> [What is needed]: Restate, word for word and with no pictures, the stretch of lines in the data below that begins at the line with "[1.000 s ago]" and ends at the line with "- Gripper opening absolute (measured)", inclusive.

(Extracted data entries)
[Start of section]
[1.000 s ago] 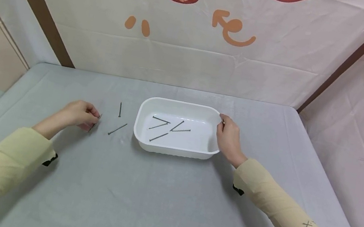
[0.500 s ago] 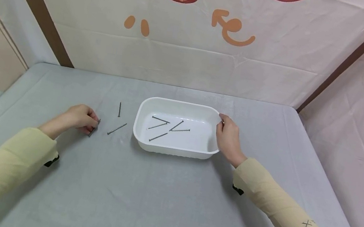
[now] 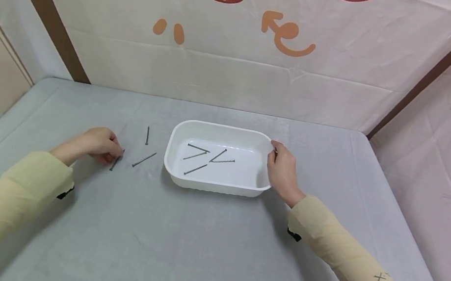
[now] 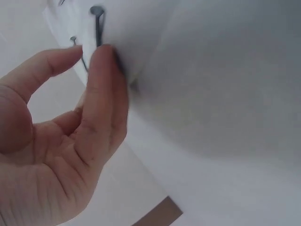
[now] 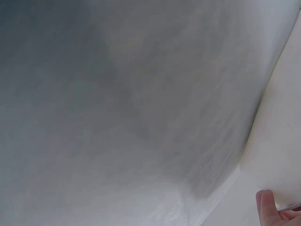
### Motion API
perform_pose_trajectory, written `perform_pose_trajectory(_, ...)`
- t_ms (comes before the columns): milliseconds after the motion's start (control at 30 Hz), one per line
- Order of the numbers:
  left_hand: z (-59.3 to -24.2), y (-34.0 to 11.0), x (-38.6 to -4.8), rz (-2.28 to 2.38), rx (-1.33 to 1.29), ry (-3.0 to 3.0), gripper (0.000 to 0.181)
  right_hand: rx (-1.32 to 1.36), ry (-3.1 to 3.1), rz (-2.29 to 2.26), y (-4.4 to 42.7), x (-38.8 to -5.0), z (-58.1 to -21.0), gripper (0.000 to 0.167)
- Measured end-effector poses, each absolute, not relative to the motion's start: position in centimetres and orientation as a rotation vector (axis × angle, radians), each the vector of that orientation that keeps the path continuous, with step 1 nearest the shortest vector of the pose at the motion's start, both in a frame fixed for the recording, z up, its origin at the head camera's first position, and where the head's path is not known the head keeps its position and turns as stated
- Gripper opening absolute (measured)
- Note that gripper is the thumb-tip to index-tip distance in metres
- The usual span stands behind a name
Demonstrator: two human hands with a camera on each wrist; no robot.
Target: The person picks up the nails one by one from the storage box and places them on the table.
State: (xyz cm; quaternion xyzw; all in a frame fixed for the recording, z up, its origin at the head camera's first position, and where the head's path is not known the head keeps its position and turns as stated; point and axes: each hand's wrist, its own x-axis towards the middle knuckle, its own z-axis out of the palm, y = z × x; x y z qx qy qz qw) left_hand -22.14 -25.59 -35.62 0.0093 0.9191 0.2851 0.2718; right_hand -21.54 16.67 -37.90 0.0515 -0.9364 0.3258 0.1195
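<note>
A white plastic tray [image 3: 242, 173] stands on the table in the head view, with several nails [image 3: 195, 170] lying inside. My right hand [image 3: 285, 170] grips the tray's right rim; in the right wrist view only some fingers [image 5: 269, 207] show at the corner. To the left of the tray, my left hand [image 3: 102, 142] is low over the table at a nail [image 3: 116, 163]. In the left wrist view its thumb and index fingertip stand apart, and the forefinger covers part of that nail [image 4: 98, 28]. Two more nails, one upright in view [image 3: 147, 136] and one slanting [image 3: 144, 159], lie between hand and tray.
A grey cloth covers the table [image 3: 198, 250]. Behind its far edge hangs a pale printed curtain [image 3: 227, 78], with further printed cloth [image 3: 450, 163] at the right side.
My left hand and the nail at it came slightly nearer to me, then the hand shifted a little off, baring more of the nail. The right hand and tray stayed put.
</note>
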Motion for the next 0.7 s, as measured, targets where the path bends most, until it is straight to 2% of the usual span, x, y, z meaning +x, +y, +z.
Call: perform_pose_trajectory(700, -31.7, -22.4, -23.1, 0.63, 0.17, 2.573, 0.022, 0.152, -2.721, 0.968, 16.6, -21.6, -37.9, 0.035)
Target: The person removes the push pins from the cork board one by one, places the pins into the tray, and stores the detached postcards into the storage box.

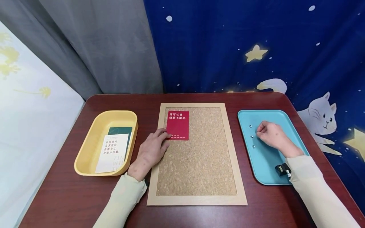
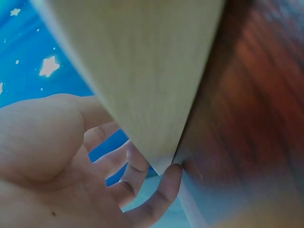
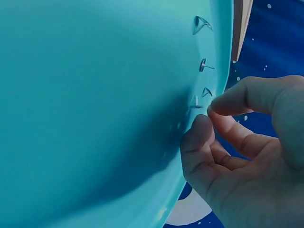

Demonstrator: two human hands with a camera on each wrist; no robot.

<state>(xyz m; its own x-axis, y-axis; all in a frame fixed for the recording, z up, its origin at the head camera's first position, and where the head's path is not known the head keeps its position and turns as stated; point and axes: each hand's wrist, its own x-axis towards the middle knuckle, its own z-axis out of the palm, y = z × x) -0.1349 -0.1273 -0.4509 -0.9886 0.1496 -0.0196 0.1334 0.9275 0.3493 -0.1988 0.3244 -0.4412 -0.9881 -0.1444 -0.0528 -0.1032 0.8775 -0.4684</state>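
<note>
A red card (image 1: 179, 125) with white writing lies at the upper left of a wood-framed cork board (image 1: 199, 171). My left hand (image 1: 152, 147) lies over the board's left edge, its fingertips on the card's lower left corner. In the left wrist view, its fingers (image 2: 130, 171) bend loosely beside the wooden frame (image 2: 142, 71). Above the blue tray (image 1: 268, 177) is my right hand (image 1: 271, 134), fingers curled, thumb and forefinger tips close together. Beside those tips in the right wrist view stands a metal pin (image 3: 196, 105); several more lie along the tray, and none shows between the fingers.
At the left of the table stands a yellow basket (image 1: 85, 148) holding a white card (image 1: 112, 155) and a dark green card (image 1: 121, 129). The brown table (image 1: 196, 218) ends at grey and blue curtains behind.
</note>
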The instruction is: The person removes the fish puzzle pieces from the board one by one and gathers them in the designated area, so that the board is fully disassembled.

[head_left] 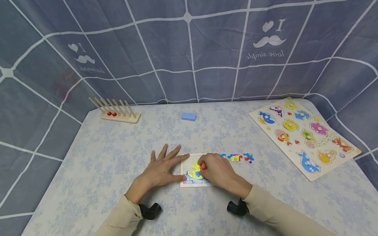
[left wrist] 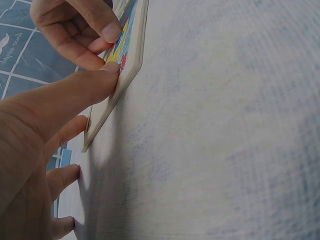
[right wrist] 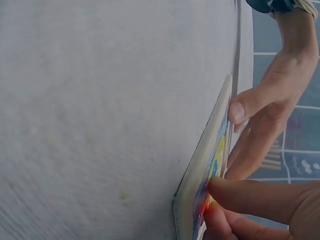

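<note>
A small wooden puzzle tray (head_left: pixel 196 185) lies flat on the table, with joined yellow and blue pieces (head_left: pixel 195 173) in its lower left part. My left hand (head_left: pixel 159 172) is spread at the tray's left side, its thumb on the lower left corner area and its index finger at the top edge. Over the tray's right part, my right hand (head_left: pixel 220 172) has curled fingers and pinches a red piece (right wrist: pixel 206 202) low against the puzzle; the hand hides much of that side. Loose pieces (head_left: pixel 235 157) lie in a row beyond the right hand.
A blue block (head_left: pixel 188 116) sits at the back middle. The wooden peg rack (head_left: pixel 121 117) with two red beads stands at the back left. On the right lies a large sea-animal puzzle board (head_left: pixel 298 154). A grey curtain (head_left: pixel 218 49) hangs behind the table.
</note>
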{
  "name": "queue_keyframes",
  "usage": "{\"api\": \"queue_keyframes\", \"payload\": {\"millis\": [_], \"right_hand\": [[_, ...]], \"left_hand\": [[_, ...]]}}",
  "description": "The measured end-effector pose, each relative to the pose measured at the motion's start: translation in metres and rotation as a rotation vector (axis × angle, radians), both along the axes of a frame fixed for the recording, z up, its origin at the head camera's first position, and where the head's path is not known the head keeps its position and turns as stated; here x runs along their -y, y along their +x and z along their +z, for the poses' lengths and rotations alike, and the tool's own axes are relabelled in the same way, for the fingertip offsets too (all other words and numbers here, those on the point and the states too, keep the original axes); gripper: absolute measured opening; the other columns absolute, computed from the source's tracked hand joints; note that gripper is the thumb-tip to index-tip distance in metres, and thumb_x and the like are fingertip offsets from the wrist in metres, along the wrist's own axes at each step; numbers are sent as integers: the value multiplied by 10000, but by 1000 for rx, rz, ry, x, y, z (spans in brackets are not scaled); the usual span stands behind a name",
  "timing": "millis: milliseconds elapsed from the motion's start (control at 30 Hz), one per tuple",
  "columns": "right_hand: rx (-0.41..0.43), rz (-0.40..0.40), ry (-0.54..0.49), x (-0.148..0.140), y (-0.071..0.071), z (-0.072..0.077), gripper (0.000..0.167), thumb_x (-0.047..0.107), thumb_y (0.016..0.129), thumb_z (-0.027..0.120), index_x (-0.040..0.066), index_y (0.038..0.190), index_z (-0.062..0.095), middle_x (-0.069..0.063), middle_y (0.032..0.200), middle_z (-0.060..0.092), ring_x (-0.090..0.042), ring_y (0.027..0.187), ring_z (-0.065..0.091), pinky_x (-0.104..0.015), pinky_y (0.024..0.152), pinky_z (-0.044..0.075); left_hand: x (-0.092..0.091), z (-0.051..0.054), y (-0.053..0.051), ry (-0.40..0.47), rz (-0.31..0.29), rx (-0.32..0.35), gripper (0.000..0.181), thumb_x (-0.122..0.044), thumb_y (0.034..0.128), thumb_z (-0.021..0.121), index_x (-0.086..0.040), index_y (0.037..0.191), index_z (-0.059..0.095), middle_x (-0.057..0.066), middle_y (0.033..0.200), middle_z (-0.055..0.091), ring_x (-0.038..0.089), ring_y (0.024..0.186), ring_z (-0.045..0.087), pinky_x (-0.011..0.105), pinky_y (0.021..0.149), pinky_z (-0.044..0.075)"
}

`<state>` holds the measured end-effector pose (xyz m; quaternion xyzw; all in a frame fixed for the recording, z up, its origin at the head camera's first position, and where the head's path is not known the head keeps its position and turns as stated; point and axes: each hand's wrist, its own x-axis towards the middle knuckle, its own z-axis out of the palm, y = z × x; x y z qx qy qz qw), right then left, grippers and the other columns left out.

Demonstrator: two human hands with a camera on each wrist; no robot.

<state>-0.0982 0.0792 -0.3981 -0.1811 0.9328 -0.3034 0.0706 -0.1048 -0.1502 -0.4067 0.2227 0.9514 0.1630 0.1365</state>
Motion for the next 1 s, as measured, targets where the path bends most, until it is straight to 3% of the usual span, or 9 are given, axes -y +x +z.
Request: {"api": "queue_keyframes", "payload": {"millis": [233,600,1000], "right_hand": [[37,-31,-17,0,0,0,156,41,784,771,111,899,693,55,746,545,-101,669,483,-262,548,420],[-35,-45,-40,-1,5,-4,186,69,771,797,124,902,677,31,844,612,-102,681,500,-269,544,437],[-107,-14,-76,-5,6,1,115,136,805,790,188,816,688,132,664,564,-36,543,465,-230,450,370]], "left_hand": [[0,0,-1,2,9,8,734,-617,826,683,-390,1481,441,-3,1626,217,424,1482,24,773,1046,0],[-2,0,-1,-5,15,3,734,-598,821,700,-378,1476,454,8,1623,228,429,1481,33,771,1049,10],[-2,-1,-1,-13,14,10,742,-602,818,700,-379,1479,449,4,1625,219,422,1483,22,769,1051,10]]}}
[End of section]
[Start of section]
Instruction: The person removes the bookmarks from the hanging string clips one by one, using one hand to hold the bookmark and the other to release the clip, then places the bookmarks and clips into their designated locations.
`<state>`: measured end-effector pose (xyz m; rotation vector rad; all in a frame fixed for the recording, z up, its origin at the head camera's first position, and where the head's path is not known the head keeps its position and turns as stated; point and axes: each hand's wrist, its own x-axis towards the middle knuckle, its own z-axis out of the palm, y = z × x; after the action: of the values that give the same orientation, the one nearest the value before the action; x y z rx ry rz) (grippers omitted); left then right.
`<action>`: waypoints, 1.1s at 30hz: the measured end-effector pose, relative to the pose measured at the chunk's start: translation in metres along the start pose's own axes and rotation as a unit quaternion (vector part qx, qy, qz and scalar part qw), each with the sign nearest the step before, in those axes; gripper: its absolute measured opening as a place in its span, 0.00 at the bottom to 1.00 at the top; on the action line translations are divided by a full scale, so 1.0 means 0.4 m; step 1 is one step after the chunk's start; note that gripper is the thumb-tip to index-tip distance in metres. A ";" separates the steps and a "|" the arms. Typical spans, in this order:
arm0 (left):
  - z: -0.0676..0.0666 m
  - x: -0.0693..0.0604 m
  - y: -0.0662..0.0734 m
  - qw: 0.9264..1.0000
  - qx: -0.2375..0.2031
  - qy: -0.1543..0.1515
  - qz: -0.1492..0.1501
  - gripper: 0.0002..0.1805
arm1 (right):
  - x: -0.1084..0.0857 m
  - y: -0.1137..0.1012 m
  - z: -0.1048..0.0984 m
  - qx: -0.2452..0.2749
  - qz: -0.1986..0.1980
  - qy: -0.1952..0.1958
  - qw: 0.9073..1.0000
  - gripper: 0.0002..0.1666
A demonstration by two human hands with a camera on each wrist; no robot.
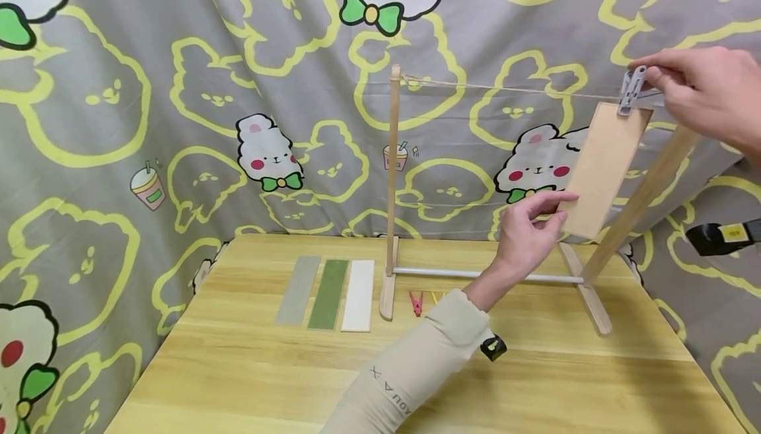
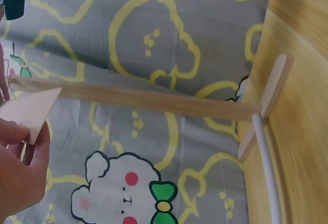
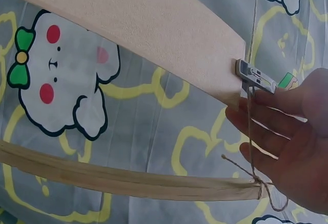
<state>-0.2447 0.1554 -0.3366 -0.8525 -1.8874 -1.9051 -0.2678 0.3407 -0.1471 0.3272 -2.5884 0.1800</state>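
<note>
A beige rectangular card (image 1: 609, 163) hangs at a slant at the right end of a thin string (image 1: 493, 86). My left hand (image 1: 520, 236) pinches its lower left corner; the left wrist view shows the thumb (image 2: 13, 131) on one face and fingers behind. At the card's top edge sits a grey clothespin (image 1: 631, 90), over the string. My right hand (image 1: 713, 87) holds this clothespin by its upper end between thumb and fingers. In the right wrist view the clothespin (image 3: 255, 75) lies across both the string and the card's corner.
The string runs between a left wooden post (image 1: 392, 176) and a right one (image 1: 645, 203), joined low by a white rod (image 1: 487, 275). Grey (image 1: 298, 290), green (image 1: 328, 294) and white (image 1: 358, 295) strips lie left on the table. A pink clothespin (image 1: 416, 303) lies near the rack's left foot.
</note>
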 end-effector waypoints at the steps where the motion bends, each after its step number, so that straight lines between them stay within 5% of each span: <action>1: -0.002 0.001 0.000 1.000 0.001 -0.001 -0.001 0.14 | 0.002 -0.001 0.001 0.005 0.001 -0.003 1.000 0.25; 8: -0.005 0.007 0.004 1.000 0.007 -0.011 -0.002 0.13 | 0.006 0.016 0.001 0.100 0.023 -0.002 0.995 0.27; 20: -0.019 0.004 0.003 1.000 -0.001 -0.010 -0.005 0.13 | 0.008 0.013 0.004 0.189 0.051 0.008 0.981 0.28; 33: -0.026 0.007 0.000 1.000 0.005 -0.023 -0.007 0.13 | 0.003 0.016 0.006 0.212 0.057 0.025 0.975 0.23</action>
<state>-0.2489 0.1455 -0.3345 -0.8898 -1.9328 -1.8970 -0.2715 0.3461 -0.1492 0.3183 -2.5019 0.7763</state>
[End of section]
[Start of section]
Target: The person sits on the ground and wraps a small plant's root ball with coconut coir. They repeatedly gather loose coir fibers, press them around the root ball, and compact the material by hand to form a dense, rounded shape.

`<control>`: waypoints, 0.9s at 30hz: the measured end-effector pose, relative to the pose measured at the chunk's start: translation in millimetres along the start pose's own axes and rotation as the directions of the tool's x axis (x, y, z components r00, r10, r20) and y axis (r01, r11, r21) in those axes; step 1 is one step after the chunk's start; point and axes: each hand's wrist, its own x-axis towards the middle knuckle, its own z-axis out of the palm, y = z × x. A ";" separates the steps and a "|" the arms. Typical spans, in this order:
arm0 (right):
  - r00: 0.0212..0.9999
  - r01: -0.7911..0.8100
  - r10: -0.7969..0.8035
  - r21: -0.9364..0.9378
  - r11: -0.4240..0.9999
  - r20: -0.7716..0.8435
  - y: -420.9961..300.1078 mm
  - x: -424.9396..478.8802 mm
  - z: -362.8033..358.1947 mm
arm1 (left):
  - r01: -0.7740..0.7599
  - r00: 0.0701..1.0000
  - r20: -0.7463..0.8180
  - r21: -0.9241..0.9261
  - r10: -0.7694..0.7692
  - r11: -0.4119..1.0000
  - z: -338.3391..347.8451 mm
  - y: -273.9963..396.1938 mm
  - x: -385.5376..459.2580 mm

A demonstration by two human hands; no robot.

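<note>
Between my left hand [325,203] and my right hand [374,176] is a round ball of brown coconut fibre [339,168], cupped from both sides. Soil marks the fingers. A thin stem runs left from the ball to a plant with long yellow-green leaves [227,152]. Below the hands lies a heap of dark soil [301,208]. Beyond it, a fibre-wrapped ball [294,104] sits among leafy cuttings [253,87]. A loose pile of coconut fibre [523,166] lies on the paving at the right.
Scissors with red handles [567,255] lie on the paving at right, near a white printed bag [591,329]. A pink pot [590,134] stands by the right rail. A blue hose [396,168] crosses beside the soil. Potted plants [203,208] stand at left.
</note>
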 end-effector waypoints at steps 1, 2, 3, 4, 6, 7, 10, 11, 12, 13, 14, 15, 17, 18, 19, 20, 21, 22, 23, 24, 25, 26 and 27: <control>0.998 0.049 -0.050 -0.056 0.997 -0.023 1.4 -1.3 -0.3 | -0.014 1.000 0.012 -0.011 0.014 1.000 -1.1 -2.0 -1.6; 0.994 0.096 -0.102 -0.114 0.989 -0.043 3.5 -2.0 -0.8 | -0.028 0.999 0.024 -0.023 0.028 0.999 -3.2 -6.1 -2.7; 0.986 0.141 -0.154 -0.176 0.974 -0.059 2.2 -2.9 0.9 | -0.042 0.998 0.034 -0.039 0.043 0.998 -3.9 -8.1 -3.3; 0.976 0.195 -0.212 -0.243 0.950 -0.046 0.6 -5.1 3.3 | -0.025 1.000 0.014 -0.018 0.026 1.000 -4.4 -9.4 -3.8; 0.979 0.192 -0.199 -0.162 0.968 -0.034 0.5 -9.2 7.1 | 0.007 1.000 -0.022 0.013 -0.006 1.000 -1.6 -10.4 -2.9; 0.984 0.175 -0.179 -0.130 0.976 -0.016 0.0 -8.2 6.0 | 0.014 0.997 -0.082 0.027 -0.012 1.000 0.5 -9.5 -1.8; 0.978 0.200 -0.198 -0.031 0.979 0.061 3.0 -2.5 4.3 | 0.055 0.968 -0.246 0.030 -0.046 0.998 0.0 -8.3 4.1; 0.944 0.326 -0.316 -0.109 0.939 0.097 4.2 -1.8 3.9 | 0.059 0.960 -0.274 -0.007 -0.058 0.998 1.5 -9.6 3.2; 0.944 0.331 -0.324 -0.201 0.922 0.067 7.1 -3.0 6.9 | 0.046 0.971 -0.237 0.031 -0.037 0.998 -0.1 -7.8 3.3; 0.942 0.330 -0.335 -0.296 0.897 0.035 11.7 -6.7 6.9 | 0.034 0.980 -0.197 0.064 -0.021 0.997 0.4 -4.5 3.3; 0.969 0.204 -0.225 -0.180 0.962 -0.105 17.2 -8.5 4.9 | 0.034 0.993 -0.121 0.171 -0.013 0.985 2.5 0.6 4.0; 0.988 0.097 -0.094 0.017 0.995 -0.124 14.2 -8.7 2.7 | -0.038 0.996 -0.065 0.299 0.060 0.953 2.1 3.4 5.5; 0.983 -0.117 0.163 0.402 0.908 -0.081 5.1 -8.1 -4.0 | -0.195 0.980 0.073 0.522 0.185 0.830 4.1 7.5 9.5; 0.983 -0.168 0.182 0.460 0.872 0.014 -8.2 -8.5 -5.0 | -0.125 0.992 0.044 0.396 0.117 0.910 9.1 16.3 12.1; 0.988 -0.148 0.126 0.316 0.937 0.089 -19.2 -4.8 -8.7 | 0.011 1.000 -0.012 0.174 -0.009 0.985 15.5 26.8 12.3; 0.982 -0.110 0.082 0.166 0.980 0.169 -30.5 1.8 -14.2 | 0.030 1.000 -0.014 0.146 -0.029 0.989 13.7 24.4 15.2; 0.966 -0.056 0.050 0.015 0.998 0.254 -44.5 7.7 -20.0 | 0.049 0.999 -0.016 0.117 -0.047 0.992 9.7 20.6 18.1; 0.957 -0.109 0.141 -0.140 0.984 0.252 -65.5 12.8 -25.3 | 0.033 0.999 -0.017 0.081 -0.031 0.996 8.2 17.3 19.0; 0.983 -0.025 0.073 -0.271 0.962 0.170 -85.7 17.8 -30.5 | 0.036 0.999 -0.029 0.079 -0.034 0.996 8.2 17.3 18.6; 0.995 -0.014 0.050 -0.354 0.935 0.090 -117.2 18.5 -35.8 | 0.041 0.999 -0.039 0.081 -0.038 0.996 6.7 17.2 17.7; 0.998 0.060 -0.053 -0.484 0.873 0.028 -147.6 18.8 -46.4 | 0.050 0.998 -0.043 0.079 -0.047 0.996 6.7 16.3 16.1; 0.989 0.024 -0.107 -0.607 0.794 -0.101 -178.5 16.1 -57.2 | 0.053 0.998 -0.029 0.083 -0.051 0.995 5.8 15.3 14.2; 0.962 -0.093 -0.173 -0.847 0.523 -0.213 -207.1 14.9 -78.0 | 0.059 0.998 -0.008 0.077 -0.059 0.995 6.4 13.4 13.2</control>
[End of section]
> [Exercise solution]:
[1.000 s ago] 
[0.500 s ago] 
[now] 
[now] 
[now] 
### Motion API
perform_pose_trajectory, written `perform_pose_trajectory(_, ...)`
- t_ms (comes before the columns): milliseconds after the motion's start (control at 30 Hz), one per line
- Order of the numbers:
  left_hand: z (-59.3 to -24.2), y (-34.0 to 11.0), x (-38.6 to -4.8), rz (-2.28 to 2.38), rx (-1.33 to 1.29), ry (-3.0 to 3.0), gripper (0.000 to 0.181)
  right_hand: rx (-1.32 to 1.36), ry (-3.1 to 3.1), rz (-2.29 to 2.26), y (-4.4 to 42.7), x (-38.8 to -5.0), z (-58.1 to -21.0), gripper (0.000 to 0.167)
- Measured end-effector poses, each absolute, not relative to the motion's start: position in centimetres and orientation as a rotation vector (axis × angle, radians), each the vector of that orientation that keeps the path continuous, with step 1 nearest the shortest vector of the pose at the motion's start, both in a frame fixed for the recording, z up, its origin at the head camera's first position, and where the head's path is not known the head keeps its position and turns as stated
- Gripper opening absolute (measured)

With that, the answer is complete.